-- Exercise aim --
Leave out the pictures and print the records below exactly.

*-*-*

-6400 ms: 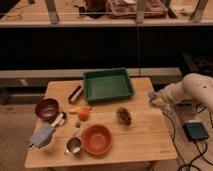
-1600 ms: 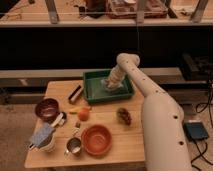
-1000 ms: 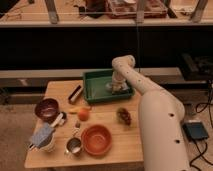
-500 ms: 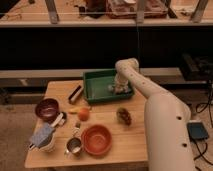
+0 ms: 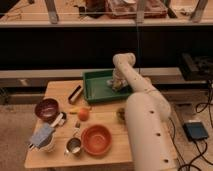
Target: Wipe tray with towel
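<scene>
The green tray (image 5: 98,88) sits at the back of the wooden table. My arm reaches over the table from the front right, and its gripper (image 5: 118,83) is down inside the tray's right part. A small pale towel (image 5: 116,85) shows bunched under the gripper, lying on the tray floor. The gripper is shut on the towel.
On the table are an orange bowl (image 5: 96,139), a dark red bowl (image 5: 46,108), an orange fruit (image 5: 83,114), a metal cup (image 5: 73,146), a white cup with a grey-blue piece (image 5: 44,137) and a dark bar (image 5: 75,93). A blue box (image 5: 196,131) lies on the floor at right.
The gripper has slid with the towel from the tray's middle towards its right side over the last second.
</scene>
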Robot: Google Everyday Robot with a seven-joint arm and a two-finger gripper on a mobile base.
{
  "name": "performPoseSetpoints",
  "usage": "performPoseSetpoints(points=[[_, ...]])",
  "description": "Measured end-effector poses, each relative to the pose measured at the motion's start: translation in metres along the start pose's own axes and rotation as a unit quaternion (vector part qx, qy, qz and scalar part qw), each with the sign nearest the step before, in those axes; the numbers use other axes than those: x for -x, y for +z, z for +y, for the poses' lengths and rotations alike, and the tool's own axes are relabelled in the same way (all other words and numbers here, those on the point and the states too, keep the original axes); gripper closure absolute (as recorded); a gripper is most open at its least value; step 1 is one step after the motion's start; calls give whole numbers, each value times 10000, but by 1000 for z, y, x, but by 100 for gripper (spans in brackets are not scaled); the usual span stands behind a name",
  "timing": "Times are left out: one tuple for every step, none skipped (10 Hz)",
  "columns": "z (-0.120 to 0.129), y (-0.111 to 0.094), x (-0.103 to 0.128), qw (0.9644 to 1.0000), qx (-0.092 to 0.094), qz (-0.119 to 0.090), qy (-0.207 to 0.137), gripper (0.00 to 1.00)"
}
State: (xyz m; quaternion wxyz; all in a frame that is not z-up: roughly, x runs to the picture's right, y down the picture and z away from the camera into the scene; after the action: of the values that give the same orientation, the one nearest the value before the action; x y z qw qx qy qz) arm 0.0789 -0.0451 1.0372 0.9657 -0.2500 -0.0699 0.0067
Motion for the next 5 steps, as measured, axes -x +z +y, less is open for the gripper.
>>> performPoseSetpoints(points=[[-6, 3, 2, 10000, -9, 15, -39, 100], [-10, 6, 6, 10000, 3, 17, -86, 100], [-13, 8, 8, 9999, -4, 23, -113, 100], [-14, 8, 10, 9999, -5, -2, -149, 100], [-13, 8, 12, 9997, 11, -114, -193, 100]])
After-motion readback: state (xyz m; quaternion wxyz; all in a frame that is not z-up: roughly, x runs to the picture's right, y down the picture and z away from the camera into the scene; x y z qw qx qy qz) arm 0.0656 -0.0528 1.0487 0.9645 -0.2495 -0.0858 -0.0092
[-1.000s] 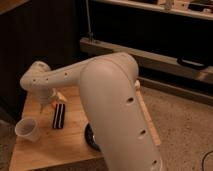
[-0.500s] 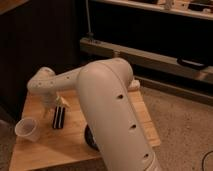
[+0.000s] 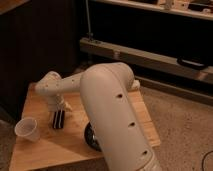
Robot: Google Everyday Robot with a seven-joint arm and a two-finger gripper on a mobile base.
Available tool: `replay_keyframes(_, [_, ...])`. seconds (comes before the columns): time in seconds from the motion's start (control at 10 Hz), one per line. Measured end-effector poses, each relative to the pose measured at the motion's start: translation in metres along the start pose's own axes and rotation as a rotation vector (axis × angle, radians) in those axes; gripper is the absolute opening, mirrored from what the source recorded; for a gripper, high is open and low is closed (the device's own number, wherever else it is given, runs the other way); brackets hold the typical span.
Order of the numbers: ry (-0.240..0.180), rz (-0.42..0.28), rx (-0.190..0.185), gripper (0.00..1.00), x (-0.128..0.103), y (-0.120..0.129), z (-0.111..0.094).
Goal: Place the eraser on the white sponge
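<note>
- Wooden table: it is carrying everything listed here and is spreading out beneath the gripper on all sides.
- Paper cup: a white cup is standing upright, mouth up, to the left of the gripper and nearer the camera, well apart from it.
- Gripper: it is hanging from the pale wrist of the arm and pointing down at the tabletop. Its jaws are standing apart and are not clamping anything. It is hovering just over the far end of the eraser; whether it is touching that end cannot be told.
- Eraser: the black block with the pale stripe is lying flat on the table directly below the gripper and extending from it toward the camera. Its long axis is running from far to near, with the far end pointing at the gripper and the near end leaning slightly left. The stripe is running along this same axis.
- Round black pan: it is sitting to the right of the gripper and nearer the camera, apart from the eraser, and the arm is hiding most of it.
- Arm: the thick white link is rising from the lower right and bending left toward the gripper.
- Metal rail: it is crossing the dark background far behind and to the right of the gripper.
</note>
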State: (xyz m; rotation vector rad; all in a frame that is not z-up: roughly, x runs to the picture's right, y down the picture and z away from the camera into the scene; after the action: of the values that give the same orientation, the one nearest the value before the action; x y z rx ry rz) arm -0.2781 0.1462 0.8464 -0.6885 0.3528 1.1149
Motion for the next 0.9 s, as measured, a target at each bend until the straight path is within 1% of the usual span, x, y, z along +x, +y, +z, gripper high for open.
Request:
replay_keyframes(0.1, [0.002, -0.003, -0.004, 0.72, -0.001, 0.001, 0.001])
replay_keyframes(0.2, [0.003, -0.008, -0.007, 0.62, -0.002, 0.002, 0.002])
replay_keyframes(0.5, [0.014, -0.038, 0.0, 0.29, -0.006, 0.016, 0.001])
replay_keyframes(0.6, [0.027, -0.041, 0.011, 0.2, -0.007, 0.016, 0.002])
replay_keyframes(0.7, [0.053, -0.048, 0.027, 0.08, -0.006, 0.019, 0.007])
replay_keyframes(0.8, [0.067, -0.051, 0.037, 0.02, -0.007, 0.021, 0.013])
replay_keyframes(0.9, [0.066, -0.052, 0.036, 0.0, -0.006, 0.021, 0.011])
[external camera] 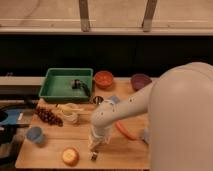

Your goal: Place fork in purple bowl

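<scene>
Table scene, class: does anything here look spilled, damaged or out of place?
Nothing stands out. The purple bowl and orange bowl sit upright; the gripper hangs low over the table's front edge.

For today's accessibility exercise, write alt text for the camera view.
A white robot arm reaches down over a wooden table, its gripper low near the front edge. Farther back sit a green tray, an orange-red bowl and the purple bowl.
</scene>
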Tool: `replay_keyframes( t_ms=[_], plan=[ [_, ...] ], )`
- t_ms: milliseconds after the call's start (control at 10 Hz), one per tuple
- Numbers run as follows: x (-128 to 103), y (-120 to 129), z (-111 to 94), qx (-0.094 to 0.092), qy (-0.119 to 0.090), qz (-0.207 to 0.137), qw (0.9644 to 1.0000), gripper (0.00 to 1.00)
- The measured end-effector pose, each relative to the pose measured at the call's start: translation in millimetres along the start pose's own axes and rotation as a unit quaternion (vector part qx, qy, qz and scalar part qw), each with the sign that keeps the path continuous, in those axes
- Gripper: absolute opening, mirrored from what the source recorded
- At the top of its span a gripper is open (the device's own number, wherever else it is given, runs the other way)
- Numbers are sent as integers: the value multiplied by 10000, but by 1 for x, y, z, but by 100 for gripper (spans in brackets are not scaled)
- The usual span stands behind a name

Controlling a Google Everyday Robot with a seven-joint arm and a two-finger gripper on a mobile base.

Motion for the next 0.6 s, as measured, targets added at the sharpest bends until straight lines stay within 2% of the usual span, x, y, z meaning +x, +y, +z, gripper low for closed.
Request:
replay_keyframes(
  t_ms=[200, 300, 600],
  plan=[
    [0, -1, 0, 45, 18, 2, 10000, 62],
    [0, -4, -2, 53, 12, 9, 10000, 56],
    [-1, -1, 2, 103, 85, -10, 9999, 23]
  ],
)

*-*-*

-- Exercise solution --
-6400 ms: 
-1600 ms: 
-1000 ms: 
-500 ms: 
+0 ms: 
Target: Wipe tray with towel
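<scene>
The green tray (image 5: 98,88) sits at the back of the wooden table. My arm reaches over the table from the front right, and its gripper (image 5: 118,83) is down inside the tray's right part. A small pale towel (image 5: 116,85) shows bunched under the gripper, lying on the tray floor. The gripper is shut on the towel.
On the table are an orange bowl (image 5: 96,139), a dark red bowl (image 5: 46,108), an orange fruit (image 5: 83,114), a metal cup (image 5: 73,146), a white cup with a grey-blue piece (image 5: 44,137) and a dark bar (image 5: 75,93). A blue box (image 5: 196,131) lies on the floor at right.
The gripper has slid with the towel from the tray's middle towards its right side over the last second.
</scene>
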Robot: Google Everyday Robot with a seven-joint arm and a two-finger gripper on a mobile base.
{
  "name": "performPoseSetpoints",
  "usage": "performPoseSetpoints(points=[[_, ...]])",
  "description": "Measured end-effector poses, each relative to the pose measured at the motion's start: translation in metres along the start pose's own axes and rotation as a unit quaternion (vector part qx, qy, qz and scalar part qw), each with the sign nearest the step before, in those axes; the numbers use other axes than those: x for -x, y for +z, z for +y, for the poses' lengths and rotations alike, and the tool's own axes are relabelled in the same way (all other words and numbers here, those on the point and the states too, keep the original axes); gripper closure absolute (as recorded); a gripper is most open at its least value; step 1 is one step after the motion's start; calls give whole numbers, each value times 10000, but by 1000 for z, y, x, but by 100 for gripper (spans in brackets are not scaled); the usual span stands behind a name",
  "timing": "Times are left out: one tuple for every step, none skipped (10 Hz)",
  "columns": "z (-0.120 to 0.129), y (-0.111 to 0.094), x (-0.103 to 0.128), qw (0.9644 to 1.0000), qx (-0.092 to 0.094), qz (-0.119 to 0.090), qy (-0.207 to 0.137), gripper (0.00 to 1.00)"
}
State: (xyz m; quaternion wxyz; all in a frame that is not z-up: roughly, x runs to the picture's right, y down the picture and z away from the camera into the scene; after the action: of the values that give the same orientation, the one nearest the value before the action; x y z qw qx qy qz) arm 0.0789 -0.0451 1.0372 0.9657 -0.2500 -0.0699 0.0067
Motion for the next 5 steps, as measured, axes -x +z +y, less is open for the gripper.
>>> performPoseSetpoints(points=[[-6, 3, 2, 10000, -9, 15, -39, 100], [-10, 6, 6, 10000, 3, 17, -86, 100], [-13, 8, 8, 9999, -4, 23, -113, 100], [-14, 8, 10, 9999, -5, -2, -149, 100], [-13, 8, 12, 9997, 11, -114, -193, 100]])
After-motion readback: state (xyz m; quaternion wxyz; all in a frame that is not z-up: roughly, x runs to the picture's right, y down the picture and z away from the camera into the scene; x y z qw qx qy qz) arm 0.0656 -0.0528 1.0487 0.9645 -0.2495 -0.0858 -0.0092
[-1.000s] 
[-0.500s] 
[+0.000s] 
Robot: Google Everyday Robot with a seven-joint arm and a two-finger gripper on a mobile base.
Available tool: `replay_keyframes(_, [_, ...])`. seconds (comes before the columns): time in seconds from the motion's start (control at 10 Hz), one per line. Measured end-effector poses, each relative to the pose measured at the motion's start: translation in metres along the start pose's own axes and rotation as a rotation vector (axis × angle, radians) in those axes; gripper is the absolute opening, mirrored from what the source recorded; for a gripper, high is open and low is closed (the device's own number, wherever else it is given, runs the other way); brackets hold the typical span.
Order of the numbers: ry (-0.240..0.180), rz (-0.42..0.28), rx (-0.190..0.185), gripper (0.00..1.00), x (-0.128..0.103), y (-0.120..0.129), z (-0.111..0.094).
Goal: Place the eraser on the white sponge
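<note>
- Wooden table: it is carrying everything listed here and is spreading out beneath the gripper on all sides.
- Paper cup: a white cup is standing upright, mouth up, to the left of the gripper and nearer the camera, well apart from it.
- Gripper: it is hanging from the pale wrist of the arm and pointing down at the tabletop. Its jaws are standing apart and are not clamping anything. It is hovering just over the far end of the eraser; whether it is touching that end cannot be told.
- Eraser: the black block with the pale stripe is lying flat on the table directly below the gripper and extending from it toward the camera. Its long axis is running from far to near, with the far end pointing at the gripper and the near end leaning slightly left. The stripe is running along this same axis.
- Round black pan: it is sitting to the right of the gripper and nearer the camera, apart from the eraser, and the arm is hiding most of it.
- Arm: the thick white link is rising from the lower right and bending left toward the gripper.
- Metal rail: it is crossing the dark background far behind and to the right of the gripper.
</note>
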State: (xyz m; rotation vector rad; all in a frame that is not z-up: roughly, x runs to the picture's right, y down the picture and z away from the camera into the scene; after the action: of the values that give the same orientation, the one nearest the value before the action; x y z rx ry rz) arm -0.2781 0.1462 0.8464 -0.6885 0.3528 1.1149
Motion for the next 0.9 s, as measured, a target at each bend until the straight path is within 1% of the usual span, x, y, z along +x, +y, +z, gripper high for open.
Request:
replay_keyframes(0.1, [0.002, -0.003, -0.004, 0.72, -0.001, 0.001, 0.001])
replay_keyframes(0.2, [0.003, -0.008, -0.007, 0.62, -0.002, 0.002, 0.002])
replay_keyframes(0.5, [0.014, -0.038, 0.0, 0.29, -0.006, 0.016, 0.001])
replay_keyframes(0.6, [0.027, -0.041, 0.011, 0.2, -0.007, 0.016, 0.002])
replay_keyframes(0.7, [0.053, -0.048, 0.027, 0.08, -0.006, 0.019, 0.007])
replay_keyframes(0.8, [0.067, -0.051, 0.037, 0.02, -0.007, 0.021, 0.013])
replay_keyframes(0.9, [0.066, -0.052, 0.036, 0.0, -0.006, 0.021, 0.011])
[external camera] 

Your goal: Place fork in purple bowl

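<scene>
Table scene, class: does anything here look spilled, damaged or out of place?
Nothing stands out. The purple bowl and orange bowl sit upright; the gripper hangs low over the table's front edge.

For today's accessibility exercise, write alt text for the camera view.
A white robot arm reaches down over a wooden table, its gripper low near the front edge. Farther back sit a green tray, an orange-red bowl and the purple bowl.
</scene>
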Tool: `replay_keyframes( t_ms=[_], plan=[ [_, ...] ], )`
- t_ms: milliseconds after the call's start (control at 10 Hz), one per tuple
- Numbers run as follows: x (-128 to 103), y (-120 to 129), z (-111 to 94), qx (-0.094 to 0.092), qy (-0.119 to 0.090), qz (-0.207 to 0.137), qw (0.9644 to 1.0000), gripper (0.00 to 1.00)
- The measured end-effector pose, each relative to the pose measured at the call's start: translation in millimetres along the start pose's own axes and rotation as a unit quaternion (vector part qx, qy, qz and scalar part qw), each with the sign that keeps the path continuous, in those axes
- Gripper: absolute opening, mirrored from what the source recorded
- At the top of its span a gripper is open (the device's own number, wherever else it is given, runs the other way)
- Numbers are sent as integers: the value multiplied by 10000, but by 1 for x, y, z, but by 100 for gripper (spans in brackets are not scaled)
- The usual span stands behind a name

Controlling a Google Everyday Robot with a seven-joint arm and a two-finger gripper on a mobile base.

Motion for the next 0.6 s, as measured, targets added at the sharpest bends until straight lines stay within 2% of the usual span, x, y, z meaning +x, +y, +z, gripper low for closed.
Request:
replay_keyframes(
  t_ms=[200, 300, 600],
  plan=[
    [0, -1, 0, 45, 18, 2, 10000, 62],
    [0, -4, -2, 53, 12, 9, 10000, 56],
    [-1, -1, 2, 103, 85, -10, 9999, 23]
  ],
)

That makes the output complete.